Os números da Associação de Promotores de Eventos (Abrape) comprovam. Segundo a entidade, no ano passado o faturamento alcançou os R$ 75 bilhões e gerou dois milhões de empregos somente entre janeiro e setembro de 2022. Esse desempenho representou um crescimento de 400% em comparação com 2020, quando teve início a pandemia.

“É curioso constatar que o período de isolamento ajudou a despertar novamente nas pessoas o desejo de se encontrarem. Foi um momento trágico, triste, mas que hoje estimula familiares e amigos a retomarem os encontros presenciais e a passarem mais tempos juntos”, avalia Cris Barakat, da casa de eventos Tryboo, de Belo Horizonte. Na avaliação dela, essa tem sido a explicação para que as casas de evento tenham voltado à normalidade desde o ano passado.

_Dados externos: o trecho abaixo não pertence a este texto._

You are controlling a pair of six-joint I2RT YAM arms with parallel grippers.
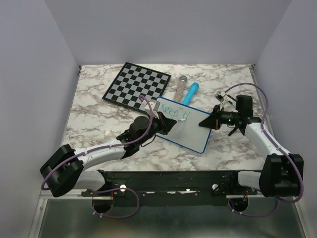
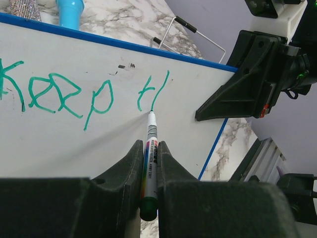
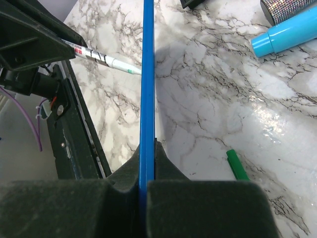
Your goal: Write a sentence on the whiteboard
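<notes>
Two arms meet at the whiteboard [image 1: 190,131], which you find near the middle of the marble table [image 1: 99,119], just in front of the chessboard [image 1: 137,85]. From the top view you see only that the left gripper [image 1: 156,124] is over the board's left part and the right gripper [image 1: 215,121] is at its right edge; the jaws themselves are too small to judge there. The left wrist view gives you what is missing: both fingers are pressed together on a green marker [image 2: 152,134], and its tip touches the white surface at the foot of the last stroke. In this view you can read the sentence [image 2: 64,94] so far, green letters "Keep" and then two strokes of a next word. The right wrist view shows the board only edge-on, as a thin blue line, with the right jaws clamped on that rim. It shows you also a small green cap [image 3: 237,163] lying on the marble, beside the board, and a light blue tube [image 3: 287,32] further away.
</notes>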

De fato, a volta aos hábitos tradicionais antes da pandemia fez com que o setor de eventos alcançasse os 4,32% do Produto Interno Bruto (PIB), ou seja, de tudo que o país produziu ao longo de 2022. “Essa é uma percepção que dispensa os números, porque é visível a olho nu. As pessoas claramente promovem ou são convidadas para mais festas e eventos do que há dois anos. A necessidade de atividades presenciais parece ter revigorado quem não aguentava mais os encontros por videoconferências, as aulas online, as lives como uma das poucas formas de entretenimento e toda a monotonia de uma vida excessivamente tecnológica. Os reencontros agora são uma homenagem à própria vida”, avalia.

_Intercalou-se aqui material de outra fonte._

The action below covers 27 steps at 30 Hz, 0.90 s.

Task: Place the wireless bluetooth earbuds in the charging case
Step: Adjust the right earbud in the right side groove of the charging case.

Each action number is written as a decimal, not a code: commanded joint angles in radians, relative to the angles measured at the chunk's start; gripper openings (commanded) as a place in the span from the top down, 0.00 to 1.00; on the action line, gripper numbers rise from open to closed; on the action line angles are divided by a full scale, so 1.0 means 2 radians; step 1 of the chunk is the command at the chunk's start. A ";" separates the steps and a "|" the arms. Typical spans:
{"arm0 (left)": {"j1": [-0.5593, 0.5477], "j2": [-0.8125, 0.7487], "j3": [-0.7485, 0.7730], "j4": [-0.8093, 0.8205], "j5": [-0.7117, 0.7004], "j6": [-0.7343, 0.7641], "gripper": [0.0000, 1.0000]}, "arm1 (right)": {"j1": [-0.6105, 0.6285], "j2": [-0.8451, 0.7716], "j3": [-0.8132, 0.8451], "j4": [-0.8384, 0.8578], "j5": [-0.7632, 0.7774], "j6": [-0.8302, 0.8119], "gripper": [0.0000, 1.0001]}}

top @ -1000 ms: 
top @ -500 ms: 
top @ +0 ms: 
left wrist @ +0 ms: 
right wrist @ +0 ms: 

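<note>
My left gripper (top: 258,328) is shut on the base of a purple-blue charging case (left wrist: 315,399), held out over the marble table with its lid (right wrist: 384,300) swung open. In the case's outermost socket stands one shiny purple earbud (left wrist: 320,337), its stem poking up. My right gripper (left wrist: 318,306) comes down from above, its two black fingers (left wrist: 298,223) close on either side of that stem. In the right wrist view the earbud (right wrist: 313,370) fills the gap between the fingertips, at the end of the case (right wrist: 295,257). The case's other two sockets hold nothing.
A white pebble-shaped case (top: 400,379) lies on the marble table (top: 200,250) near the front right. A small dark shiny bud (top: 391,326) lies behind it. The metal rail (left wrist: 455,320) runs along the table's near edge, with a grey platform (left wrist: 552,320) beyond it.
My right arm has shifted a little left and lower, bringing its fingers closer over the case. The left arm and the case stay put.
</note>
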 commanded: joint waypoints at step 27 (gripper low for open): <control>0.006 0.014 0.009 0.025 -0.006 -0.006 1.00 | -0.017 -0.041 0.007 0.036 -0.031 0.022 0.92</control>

De olho nisso, Cris Barakat aposta numa performance ainda melhor em 2023. Para a Cris Barakat da Tryboo, a retomada da vida normal e a recuperação de outros setores econômicos do país tendem a estimular a realização de mais eventos. “Após a pandemia, percebemos uma demanda reprimida na área de eventos, então decidimos que seria o momento ideal para investir em encontros festivos, lúdicos e em um espaço acolhedor com atrativos inéditos, e numa região onde a oferta ainda é escassa”, conclui.